Pegasus Athletic
- Full name: Pegasus Athletic Football Club
- Dissolved: 1972; 53 years ago
- Ground: Southend Stadium, Southend-on-Sea
- Manager: Ernie Shepherd
- Final season; 1971–72;: Essex Senior League, 3rd of 9
| Home colours |

= Pegasus Athletic F.C. =

Pegasus Athletic Football Club was a football club based in south Essex, England.

==History==
Founded in the 1960s, as a works team for Mobil, the club, initially named Pegasus (Coryton), won the Essex Intermediate Cup in the 1969–70 season, beating Hornchurch Reserves 2–0 in the final. Under this guise, Pegasus Athletic competed in the Basildon Football League and the Greater London League.

In 1971, the club, now renamed to Pegasus Athletic, joined the Essex Senior League, becoming founder members of the league.

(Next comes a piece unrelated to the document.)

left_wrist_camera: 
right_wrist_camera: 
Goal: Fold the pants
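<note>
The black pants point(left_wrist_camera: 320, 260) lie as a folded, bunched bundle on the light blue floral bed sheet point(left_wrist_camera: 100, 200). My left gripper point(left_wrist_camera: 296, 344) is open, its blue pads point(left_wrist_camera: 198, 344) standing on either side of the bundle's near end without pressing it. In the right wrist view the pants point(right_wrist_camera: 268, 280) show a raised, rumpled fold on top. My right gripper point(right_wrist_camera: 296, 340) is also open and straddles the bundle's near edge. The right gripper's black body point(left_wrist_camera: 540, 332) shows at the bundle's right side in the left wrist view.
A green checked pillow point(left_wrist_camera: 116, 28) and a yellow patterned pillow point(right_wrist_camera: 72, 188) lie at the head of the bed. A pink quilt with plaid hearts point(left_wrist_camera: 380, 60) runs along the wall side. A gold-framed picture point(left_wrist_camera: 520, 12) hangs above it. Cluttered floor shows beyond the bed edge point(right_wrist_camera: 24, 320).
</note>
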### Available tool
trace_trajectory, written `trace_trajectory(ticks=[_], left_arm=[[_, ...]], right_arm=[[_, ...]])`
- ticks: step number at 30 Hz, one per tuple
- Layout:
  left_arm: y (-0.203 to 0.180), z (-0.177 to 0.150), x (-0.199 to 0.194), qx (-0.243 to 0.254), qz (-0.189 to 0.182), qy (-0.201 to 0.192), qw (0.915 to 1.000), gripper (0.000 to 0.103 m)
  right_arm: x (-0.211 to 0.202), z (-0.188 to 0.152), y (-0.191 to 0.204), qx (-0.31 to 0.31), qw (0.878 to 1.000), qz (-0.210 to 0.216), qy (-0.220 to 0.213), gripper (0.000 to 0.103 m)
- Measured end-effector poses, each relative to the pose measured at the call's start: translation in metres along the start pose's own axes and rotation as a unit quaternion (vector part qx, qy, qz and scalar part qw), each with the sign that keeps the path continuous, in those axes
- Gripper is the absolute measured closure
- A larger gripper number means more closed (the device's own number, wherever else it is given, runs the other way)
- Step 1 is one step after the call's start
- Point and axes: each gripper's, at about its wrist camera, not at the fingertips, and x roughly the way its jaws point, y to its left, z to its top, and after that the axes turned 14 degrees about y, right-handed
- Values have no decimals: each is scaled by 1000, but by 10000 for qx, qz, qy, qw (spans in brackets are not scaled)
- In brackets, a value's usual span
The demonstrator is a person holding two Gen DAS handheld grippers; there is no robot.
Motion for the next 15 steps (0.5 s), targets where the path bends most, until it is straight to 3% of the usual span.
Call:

In the 1971–72 season, they finished third place out of nine clubs, once again winning the Essex Intermediate Cup at the end of the season, beating Colchester-based club Eastern Gas in the final. However, in the following season, they resigned from the league after playing only one match, losing 11–1 against Tiptree United on 2 September 1972. Their record was expunged. Pegasus' last game came against Barkingside in a 15–2 loss in the FA Amateur Cup on 9 September 1972.

Following the club resigning from the Essex Senior League, they competed in Sunday league football.

==Ground==
Originally playing in Coryton, near Thurrock, at the Pegasus Club on Herd Lane, the club later moved to the Southend Stadium, former home of Southend United between 1934 and 1955, upon joining the Essex Senior League. During the final days of the club, Pegasus Athletic attempted to relocate to Chelmsford, with a view of taking up tenancy of Melbourne Stadium, however the club were unsuccessful in their efforts.